Recovering from Disk Corruption Without a SuperDrive
Last Wednesday afternoon, when I tried to empty my MacBook Pro’s Trash, I got an error message. The message said that an error had occurred, and gave me an error code: -36. This disturbed me greatly, since, as an old-time Mac developer, I know that -36 is a serious error. In old Mac (Carbon and pre-Carbon) header files, this error was described as “I/O error (bummers)”, and that’s usually what it means — some serious general error has occurred.
My MacBook Pro is not quite stock; I have replaced its internal SuperDrive with a 120 GB solid-state drive (SSD), leaving the 500 GB internal hard drive in place. This hardware configuration would affect my efforts to repair the damage. Lest you think I have a truly weird setup, consider the fact that Apple currently sells two Macs — the MacBook Air and the server configuration of the Mac mini — that also lack an optical drive.
Concerned for the health of my disk, I fired up Disk Utility and had it check my startup disk. It found several minor issues, and one that it described as an “invalid sibling link.” At this point, I went into recovery mode. I shut down my MacBook Pro, and restarted it in FireWire Target Disk Mode, and plugged it into the Mac Pro I have at work.
The first thing I did after connecting the MacBook Pro as a disk to the Mac Pro was to run Disk Utility again and confirm that the SSD was, in fact, corrupted, and that the hard disk was not. I immediately started making a disk image of the SSD, and while that was running, considered my situation.
I back up my laptop to an external hard drive using Time Machine, but thinking back on it, I realized that the last time I plugged in the MacBook Pro was Sunday night, so my backup was about 60 hours old. I had written a bunch of code Monday and Tuesday, but it was all in a source control system on a server, and thus safe. Most of my email is server-based (Exchange at work and Gmail for personal stuff), but I still have two POP accounts that I read using Eudora, and that mail is stored locally. So there was definitely mail that I needed to recover.

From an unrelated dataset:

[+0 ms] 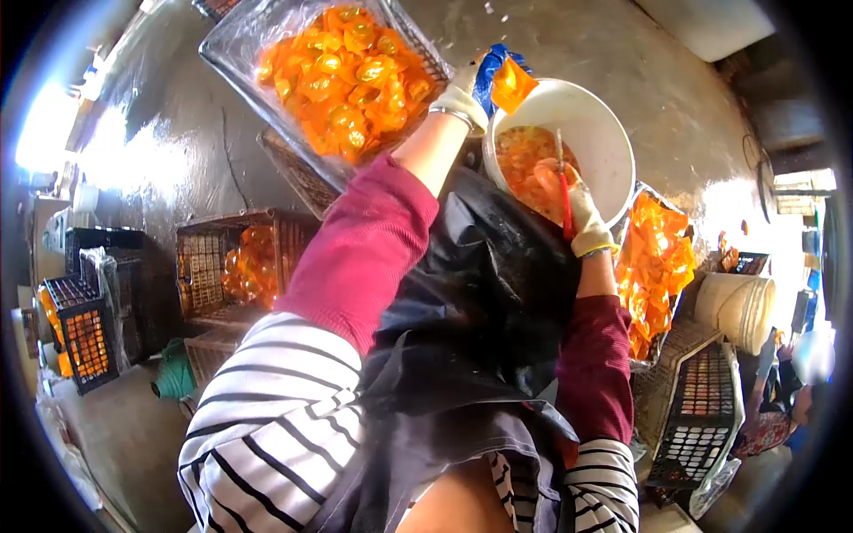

There were also a few other minor things that I had done on my MacBook Pro since the last backup (new entries in Address Book, and so on) that would be annoying, but not disastrous, to
lose.
When the disk image was complete, I locked the resulting file, mounted it, and had Disk Utility check the image. It had the same “invalid sibling link” that the original disk did — no surprise there. I then made another image of just the Users folder, locked it, and checked it with Disk Utility — it was fine.
At this point I could see three options:
- Repair the disk. This would be the simplest and easiest way to get back to where I was when the problem cropped up, but it’s not always possible.
- Restore from the Time Machine backup, and then lay recent changes from the disk images on top of the restored system. This would take a bit of effort, but I was pretty sure that it would work.
-
Erase the disk and install a fresh version of Mac OS X. Then use Migration Assistant to copy my applications, data, and configuration files from the Time Machine backup, and then manually recover recent files from the disk images. Again, this would likely work, but it seemed like the most effort. (I considered using Migration Assistant to recover everything from the backup disk image, but the fact that it had corruption made me worry that something would be messed up in the process.)
At this point, it was 10 PM, so I copied the two disk images I made onto the MacBook Pro’s internal hard disk and went home. Once there, I started the MacBook Pro up in FireWire Target Disk Mode again, and connected it to an iMac. I ran Disk Utility and checked again — still bad. I told it to repair the disk. It spun for several minutes, and announced that it was unable to repair the disk. I said some bad words, and went to bed.
Thursday, I had to teach an all-day class at work, so I fired up DiskWarrior and started it on the disk before I left. It ran for about 30 minutes before I had to leave, and was still going when I came back 9 hours later. I took this as a sign that I needed to update my copy of DiskWarrior from 4.2 to 4.3. The new version took only about 2 hours to run, but was not able to repair the damage. I googled “invalid sibling link”, and found several suggestions that the command-line tool fsck_hfs
would be able to fix it. I tried that — no dice either. So my first option — repairing the disk — wasn’t going to happen. On to restoring from Time Machine.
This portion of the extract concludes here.